Drop the pictures and repeat the remaining data exactly.

**** Data shown ****

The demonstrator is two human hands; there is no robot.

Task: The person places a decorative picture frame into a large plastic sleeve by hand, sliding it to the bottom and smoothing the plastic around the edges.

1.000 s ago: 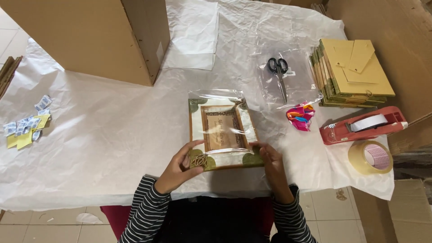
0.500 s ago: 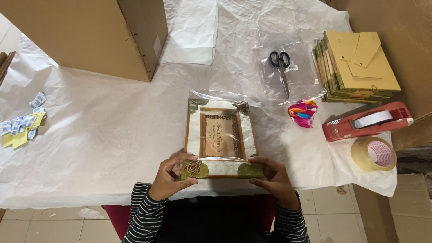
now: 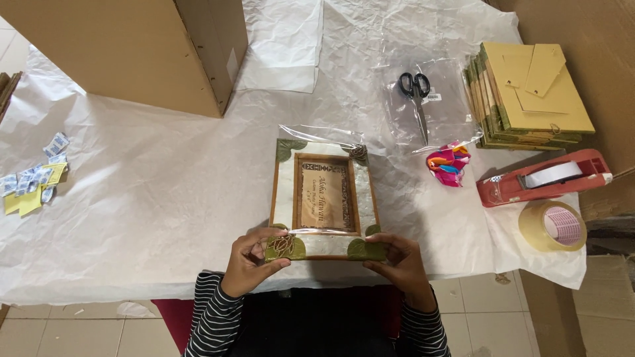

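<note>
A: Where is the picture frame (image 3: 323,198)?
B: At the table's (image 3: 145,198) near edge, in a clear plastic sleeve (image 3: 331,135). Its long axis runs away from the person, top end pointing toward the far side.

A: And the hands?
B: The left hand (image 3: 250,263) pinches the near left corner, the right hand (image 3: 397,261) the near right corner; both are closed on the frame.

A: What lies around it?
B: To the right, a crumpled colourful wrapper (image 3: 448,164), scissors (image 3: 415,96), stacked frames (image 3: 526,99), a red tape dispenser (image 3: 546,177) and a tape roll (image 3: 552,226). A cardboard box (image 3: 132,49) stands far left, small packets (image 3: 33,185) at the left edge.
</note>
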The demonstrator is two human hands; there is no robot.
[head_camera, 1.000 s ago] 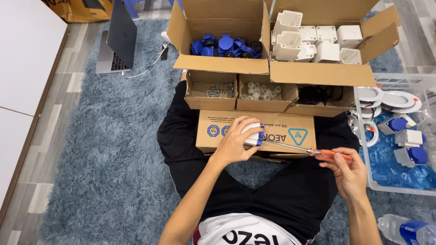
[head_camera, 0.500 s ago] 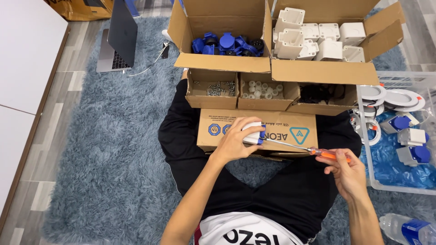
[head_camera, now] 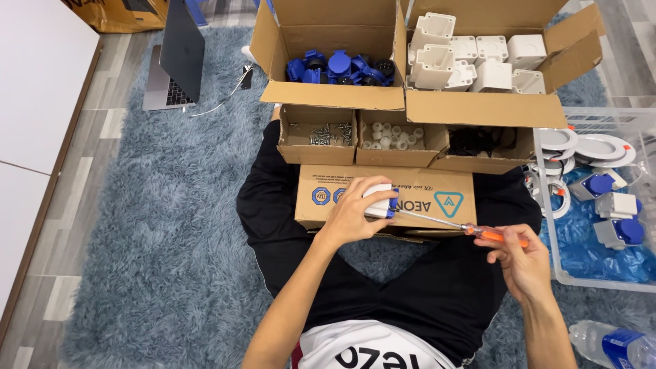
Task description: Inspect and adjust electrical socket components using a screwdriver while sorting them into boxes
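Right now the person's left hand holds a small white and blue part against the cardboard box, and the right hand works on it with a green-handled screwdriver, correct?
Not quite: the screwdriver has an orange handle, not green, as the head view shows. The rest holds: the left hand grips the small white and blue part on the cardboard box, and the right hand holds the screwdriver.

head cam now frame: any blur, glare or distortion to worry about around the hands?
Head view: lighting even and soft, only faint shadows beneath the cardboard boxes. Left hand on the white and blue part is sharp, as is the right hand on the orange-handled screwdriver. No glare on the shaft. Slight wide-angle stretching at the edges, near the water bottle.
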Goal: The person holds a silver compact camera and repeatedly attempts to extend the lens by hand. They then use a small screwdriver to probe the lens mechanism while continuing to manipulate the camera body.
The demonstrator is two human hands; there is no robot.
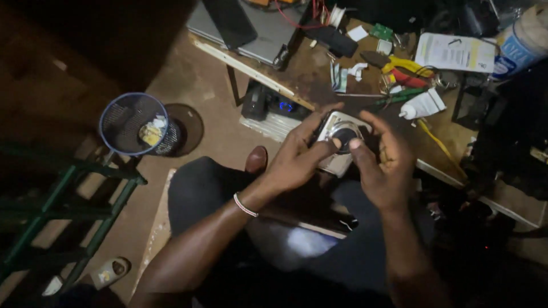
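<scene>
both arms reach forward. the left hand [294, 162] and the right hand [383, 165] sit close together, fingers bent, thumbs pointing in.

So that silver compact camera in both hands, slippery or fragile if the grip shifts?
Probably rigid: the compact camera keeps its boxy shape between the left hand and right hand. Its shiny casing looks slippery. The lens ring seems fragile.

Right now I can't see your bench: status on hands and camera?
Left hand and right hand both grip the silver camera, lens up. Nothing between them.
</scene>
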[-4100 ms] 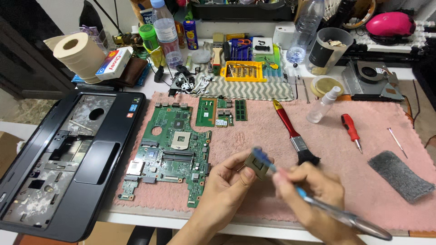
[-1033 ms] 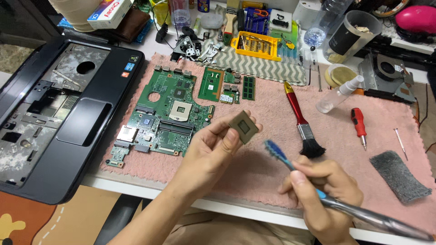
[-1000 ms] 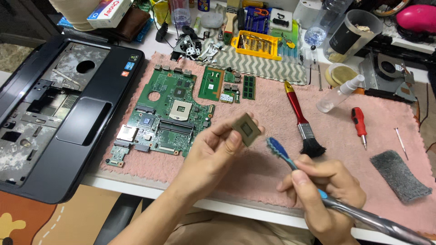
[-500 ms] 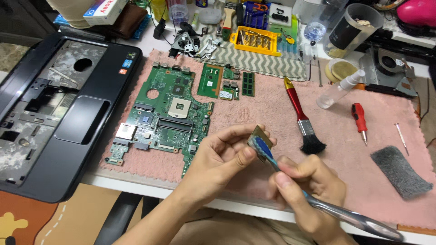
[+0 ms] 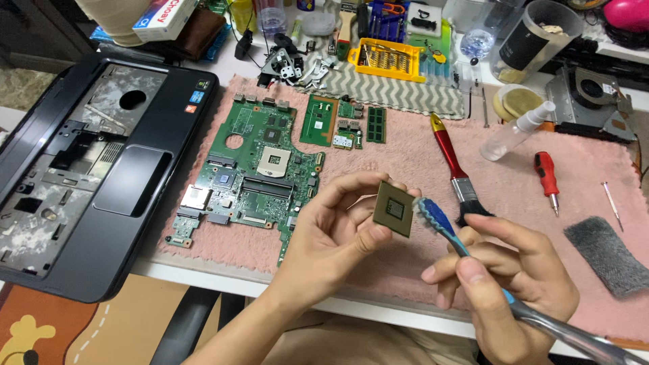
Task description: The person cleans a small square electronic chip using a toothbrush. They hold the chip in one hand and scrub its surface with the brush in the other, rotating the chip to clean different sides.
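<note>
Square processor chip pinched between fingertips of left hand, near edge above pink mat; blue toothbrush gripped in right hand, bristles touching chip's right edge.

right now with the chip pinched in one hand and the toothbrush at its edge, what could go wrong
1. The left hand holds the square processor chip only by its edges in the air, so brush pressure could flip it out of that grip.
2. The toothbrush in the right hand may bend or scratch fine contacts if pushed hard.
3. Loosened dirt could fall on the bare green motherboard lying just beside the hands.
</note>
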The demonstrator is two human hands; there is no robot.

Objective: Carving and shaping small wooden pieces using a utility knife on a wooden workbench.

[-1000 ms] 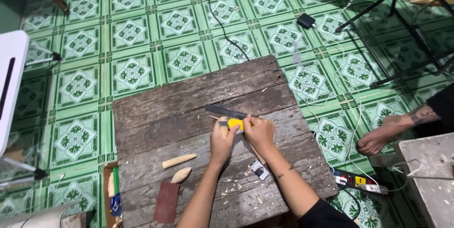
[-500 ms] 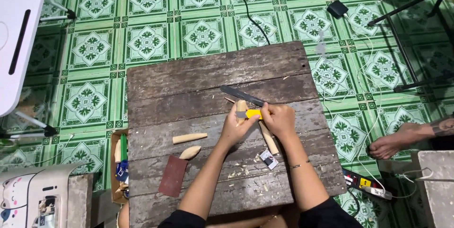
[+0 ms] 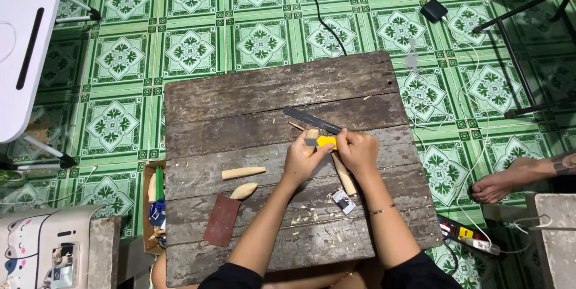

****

- Task answer:
The demonstrator is two human hands; there is no robot.

Task: The person places a decorative picture frame into a large plastic sleeve by hand, sliding it to the bottom and smoothing the plastic around the edges.

1.000 s ago: 
0.500 s ago: 
now: 

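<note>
A: Where is the picture frame (image 3: 323,198)?
B: At the table's (image 3: 145,198) near edge, in a clear plastic sleeve (image 3: 331,135). Its long axis runs away from the person, top end pointing toward the far side.

A: And the hands?
B: The left hand (image 3: 250,263) pinches the near left corner, the right hand (image 3: 397,261) the near right corner; both are closed on the frame.

A: What lies around it?
B: To the right, a crumpled colourful wrapper (image 3: 448,164), scissors (image 3: 415,96), stacked frames (image 3: 526,99), a red tape dispenser (image 3: 546,177) and a tape roll (image 3: 552,226). A cardboard box (image 3: 132,49) stands far left, small packets (image 3: 33,185) at the left edge.
</note>
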The demonstrator is two human hands; there is no robot.
[head_camera, 1.000 s ago] 
[head_camera, 0.500 s ago] 
[head_camera, now] 
Task description: Inspect and adjust electrical socket components using a screwdriver while sorting them into boxes
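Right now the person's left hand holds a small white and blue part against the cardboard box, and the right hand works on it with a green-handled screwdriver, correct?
Not quite: the screwdriver has an orange handle, not green, as the head view shows. The rest holds: the left hand grips the small white and blue part on the cardboard box, and the right hand holds the screwdriver.

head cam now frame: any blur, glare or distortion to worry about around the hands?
Head view: lighting even and soft, only faint shadows beneath the cardboard boxes. Left hand on the white and blue part is sharp, as is the right hand on the orange-handled screwdriver. No glare on the shaft. Slight wide-angle stretching at the edges, near the water bottle.
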Goal: The person holds a silver compact camera and repeatedly attempts to extend the lens by hand. They then use a small screwdriver to probe the lens mechanism while continuing to manipulate the camera body.
The demonstrator is two human hands; there is no robot.
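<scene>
both arms reach forward. the left hand [294, 162] and the right hand [383, 165] sit close together, fingers bent, thumbs pointing in.

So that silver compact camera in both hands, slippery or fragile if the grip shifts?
Probably rigid: the compact camera keeps its boxy shape between the left hand and right hand. Its shiny casing looks slippery. The lens ring seems fragile.

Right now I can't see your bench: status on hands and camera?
Left hand and right hand both grip the silver camera, lens up. Nothing between them.
</scene>
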[-4100 ms] 
[-1033 ms] 
[-1000 ms] 
[-500 ms] 
[+0 ms] 
Task description: The person cleans a small square electronic chip using a toothbrush. They hold the chip in one hand and scrub its surface with the brush in the other, rotating the chip to clean different sides.
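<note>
Square processor chip pinched between fingertips of left hand, near edge above pink mat; blue toothbrush gripped in right hand, bristles touching chip's right edge.

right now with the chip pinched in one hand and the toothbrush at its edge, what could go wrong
1. The left hand holds the square processor chip only by its edges in the air, so brush pressure could flip it out of that grip.
2. The toothbrush in the right hand may bend or scratch fine contacts if pushed hard.
3. Loosened dirt could fall on the bare green motherboard lying just beside the hands.
</note>
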The demonstrator is two human hands; there is no robot.

Objective: Carving and shaping small wooden pieces using a utility knife on a wooden workbench.

[-1000 ms] 
[-500 ms] 
[+0 ms] 

This answer is complete.